Wat zijn sollicitatietermen?
Sollicitatietermen zijn woorden en uitdrukkingen die vaak worden gebruikt in vacatures, sollicitatiegesprekken en cv’s. Ze helpen werkgevers en kandidaten om duidelijk te communiceren over wat er nodig is voor een functie en welke kwaliteiten een kandidaat meebrengt.
- Sollicitatietermen in vacatures: flexibel, resultaatgericht, proactief, teamplayer.
- Sollicitatietermen in gesprekken: vaardigheden, ervaring, competenties, ambities.
- Sollicitatietermen op je cv: leidinggeven, projectmanagement, targets behalen, verantwoordelijkheden.
Hoe herken ik kantoortermen op mijn werkplek?
Het herkennen van kantoortermen op je werkplek is niet moeilijk als je goed oplet. Hier zijn een paar manieren om ze te spotten:
- Luister tijdens vergaderingen: Let op woorden die regelmatig terugkomen in gesprekken, zoals "KPI's," "planning," of "evaluatie."
- Lees interne communicatie: In e-mails, handleidingen of presentaties staan vaak werktermen die veel gebruikt worden binnen je bedrijf.

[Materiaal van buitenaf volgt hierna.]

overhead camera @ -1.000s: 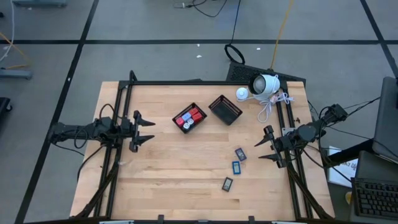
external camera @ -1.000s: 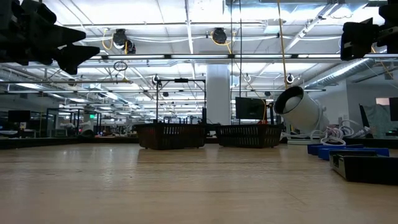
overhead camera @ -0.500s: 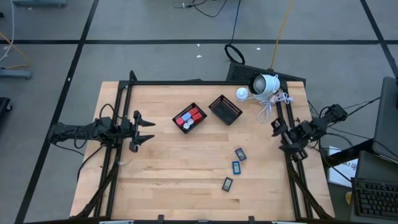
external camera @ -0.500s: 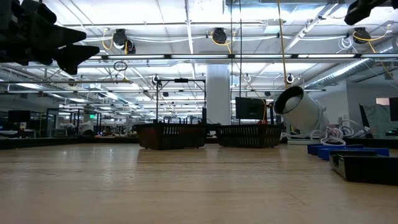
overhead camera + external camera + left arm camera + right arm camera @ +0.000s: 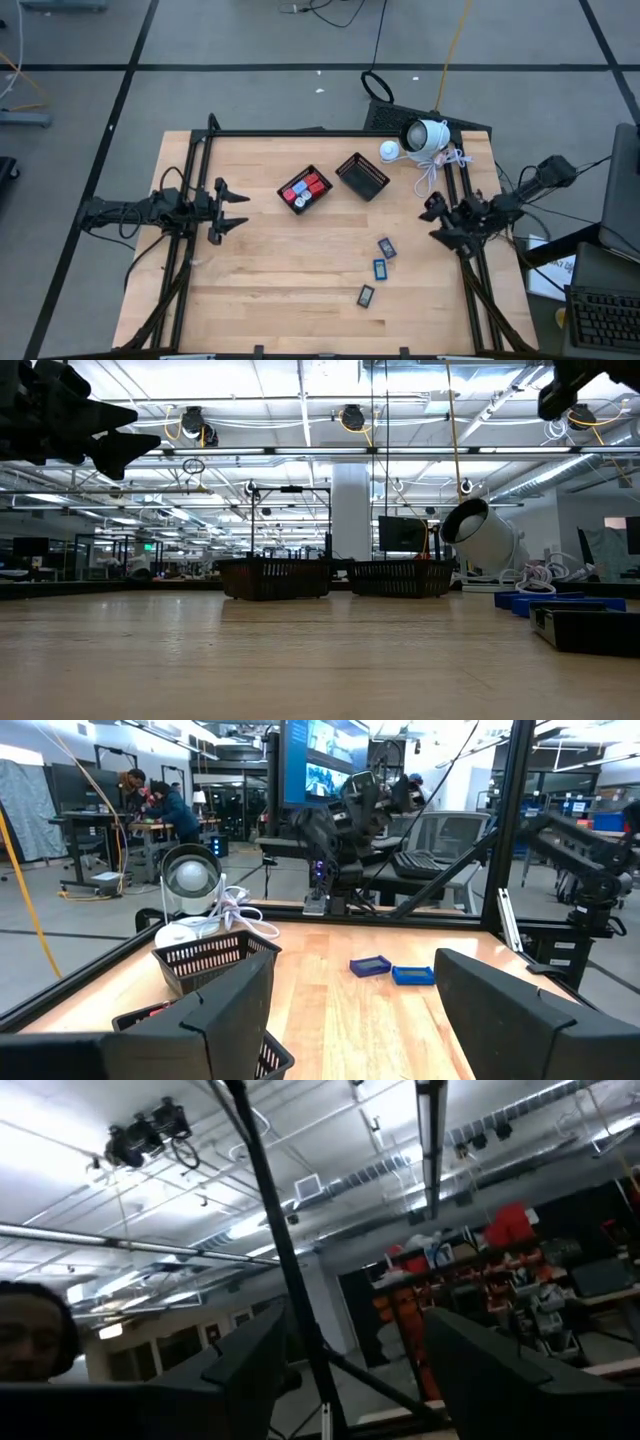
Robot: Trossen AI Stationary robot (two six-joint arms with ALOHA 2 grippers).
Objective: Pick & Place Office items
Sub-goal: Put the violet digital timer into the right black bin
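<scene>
Rectangles, three of them, dark and flat with blue faces, lie loose on the bare desk (image 5: 260, 270) toward its right side: nearest one (image 5: 366, 295), middle one (image 5: 380, 268), farthest one (image 5: 387, 247); they are well apart from both arms. I judge them light and stiff, and so thin that fingers must come straight down and pinch the two long edges, low against the wood; the flat face may slide, so the pinch should be centred. Beyond them stands the basket with the red and pale blue blocks (image 5: 305, 189) inside, its rim (image 5: 322, 201) beside an empty basket (image 5: 362, 176); those blocks look small, hard, easy to take by opposite sides. The left claw (image 5: 238, 209) hangs at the left side of the desk, fingers apart, holding nothing; the right claw (image 5: 436, 222) is at the right edge, raised and tilted upward, fingers apart and empty.
</scene>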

Let op functietitels en projecten: Namen van rollen, teams of lopende projecten bevatten vaak termen die relevant zijn voor jouw werkplek.
- Bekijk tools en systemen: Software of platforms die je gebruikt, zoals CRM of ERP-systemen, bevatten vaak termen die specifiek zijn voor jouw sector of bedrijf.
Tip: Maak een lijstje van termen die je vaak hoort en zoek ze op als je niet zeker weet wat ze betekenen. Zo raak je snel vertrouwd met de taal van je werkplek!